11 Interestingly, a connection between PPARα and APAP toxicity was established when it was discovered that pretreatment
with clofibrate, a PPARα activator, selleck inhibitor protected mice against APAP-induced hepatotoxicity12, 13 and that this protection was PPARα-dependent.14 Furthermore, it was recently reported that toxic doses of APAP inhibit fatty acid β-oxidation and that these effects were significantly reduced in mice lacking the major enzyme responsible for the bioactivation of APAP, CYP2E1, due, in part, to enhanced and persistent activation of PPARα and its target genes.15 Wildtype mice treated with APAP, however, showed suppressed PPARα activity. Thus, PPARα may function to protect mitochondria from ROS that occurs during APAP metabolism and as a natural consequence during fatty acid catabolism. In the present study the protective effects of PPARα activation during APAP-induced hepatotoxicity were further investigated and a role for the PPARα target gene UCP2 in mediating these protective effects explored.
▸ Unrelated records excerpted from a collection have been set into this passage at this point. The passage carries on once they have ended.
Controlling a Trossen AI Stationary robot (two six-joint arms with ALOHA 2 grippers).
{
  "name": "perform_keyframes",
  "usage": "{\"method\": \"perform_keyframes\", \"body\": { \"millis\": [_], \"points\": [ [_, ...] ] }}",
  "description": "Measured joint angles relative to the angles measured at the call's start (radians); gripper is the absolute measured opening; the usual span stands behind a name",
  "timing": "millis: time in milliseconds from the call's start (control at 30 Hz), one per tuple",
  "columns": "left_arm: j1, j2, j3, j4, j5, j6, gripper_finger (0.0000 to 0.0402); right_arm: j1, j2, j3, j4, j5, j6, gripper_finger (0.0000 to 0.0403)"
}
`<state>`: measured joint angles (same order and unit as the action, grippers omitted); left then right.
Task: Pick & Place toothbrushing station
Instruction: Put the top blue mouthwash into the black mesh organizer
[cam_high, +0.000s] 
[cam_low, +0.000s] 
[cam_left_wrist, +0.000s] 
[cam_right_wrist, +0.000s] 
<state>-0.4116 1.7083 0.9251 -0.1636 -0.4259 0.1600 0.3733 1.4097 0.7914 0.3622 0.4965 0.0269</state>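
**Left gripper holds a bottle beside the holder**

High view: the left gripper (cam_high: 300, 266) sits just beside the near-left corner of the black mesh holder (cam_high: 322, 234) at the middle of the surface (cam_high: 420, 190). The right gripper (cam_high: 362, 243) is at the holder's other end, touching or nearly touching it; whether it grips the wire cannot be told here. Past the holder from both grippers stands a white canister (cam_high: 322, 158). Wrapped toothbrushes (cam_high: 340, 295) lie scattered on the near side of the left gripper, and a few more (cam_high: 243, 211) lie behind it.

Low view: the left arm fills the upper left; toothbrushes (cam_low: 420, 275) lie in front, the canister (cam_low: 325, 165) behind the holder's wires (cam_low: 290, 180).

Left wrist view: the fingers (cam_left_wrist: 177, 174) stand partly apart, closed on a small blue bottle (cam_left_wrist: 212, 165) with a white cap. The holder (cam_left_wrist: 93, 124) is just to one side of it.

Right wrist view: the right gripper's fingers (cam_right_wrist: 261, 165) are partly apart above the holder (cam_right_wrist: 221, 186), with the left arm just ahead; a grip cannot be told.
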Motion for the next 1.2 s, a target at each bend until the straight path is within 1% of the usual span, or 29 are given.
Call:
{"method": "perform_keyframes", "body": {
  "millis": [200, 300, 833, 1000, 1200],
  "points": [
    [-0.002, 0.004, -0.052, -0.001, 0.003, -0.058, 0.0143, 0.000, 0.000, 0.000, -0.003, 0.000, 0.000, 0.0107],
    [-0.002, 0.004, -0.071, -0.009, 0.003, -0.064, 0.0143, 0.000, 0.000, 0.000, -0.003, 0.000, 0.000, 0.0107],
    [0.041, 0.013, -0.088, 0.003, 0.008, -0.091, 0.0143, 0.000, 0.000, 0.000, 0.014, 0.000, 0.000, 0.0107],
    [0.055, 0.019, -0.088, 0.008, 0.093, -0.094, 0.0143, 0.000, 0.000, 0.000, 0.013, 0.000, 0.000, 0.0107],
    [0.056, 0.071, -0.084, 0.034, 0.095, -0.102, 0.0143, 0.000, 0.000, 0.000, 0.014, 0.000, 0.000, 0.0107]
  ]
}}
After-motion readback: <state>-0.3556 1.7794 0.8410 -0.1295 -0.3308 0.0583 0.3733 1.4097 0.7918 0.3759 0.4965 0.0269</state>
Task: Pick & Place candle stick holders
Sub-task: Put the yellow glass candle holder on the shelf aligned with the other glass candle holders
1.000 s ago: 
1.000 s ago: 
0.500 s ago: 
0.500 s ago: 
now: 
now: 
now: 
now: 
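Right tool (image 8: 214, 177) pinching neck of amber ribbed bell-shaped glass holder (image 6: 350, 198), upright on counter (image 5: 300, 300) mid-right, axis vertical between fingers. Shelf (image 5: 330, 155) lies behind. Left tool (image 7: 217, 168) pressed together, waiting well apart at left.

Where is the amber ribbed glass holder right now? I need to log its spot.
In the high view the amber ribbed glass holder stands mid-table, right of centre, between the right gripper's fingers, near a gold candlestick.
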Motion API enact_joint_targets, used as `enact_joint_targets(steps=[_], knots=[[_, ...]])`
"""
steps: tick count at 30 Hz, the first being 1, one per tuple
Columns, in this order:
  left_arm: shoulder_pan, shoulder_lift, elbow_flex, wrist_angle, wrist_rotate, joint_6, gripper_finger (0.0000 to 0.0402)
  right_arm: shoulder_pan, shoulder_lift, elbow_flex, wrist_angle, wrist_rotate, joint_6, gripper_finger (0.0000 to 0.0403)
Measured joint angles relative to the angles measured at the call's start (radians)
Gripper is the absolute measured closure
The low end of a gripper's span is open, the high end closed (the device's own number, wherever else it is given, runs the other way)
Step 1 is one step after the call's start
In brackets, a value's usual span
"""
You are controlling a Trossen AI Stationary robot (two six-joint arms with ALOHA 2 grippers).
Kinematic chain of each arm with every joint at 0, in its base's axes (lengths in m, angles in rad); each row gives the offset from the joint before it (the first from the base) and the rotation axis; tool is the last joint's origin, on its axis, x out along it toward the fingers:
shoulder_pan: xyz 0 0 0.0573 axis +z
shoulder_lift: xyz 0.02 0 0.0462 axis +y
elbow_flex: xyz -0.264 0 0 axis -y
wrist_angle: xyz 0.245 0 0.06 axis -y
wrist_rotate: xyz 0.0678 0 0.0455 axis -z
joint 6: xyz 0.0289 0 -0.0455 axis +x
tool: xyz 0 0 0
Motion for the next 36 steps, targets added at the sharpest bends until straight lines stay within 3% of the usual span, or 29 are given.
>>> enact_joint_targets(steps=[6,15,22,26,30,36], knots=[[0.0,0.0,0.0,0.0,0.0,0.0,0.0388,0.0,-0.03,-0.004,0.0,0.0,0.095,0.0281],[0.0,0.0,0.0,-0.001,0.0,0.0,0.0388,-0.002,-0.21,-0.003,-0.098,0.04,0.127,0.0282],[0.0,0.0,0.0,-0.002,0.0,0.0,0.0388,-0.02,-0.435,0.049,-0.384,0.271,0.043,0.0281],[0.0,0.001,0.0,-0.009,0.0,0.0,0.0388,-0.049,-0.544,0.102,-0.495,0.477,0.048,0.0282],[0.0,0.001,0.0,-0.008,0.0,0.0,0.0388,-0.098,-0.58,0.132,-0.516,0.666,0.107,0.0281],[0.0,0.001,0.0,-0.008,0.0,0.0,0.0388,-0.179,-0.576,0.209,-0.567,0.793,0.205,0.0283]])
ALT, alanine aminotransferase;
APAP, acetaminophen; MG-132 order AST aspartate aminotransferase; GSH, glutathione; NAPQI, N-acetyl-p-benzoquinone imine; PPARα, peroxisome proliferator-activated receptor alpha; ROS, reactive oxygen species; UCP2, uncoupling protein 2. Wildtype (C57Bl/6J) and ucp2-null (B6.129-Ucp2tm1Low1/J) mice were obtained from the Jackson Laboratories (Bar Harbor, ME). Ppara-null mice and wildtype counterparts on the 129/Sv background were described previously.16 The PPARα-humanized mouse was described previously.17 All animal experiments were carried out in accordance with the Institute of Laboratory Animal Resources guidelines and approved by the National Cancer Institute Animal Care and Use
Committee. Groups of 6 to 8-week-old male mice were fed Wy-14,643 (0.1%) diet for 24 hours before an intraperitoneal injection of APAP (400 mg/kg) dissolved in saline. All mice were euthanized by CO2 asphyxiation 2 hours, 6 hours, or 24 hours after the APAP dose. Livers were harvested and stored at −80°C before analysis. To medchemexpress assess liver damage, tissue was briefly washed with phosphate-buffered saline (PBS) and fixed in 10% neutral buffered formalin. Necrosis was scored by hematoxylin and eosin (H&E) staining. APAP-induced liver injury was determined by measuring aspartate aminotransferase (AST) and alanine aminotransferase (ALT) catalytic activities in serum using a commercial AST or ALT assay kit (Catachem, Bridgeport, CT). Reduced glutathione (GSH) levels in liver were measured by a glutathione assay kit (Sigma-Aldrich, St. Louis, MO) and liver hydrogen peroxide (H2O2) levels were determined by use of the Peroxidetect kit (Sigma-Aldrich).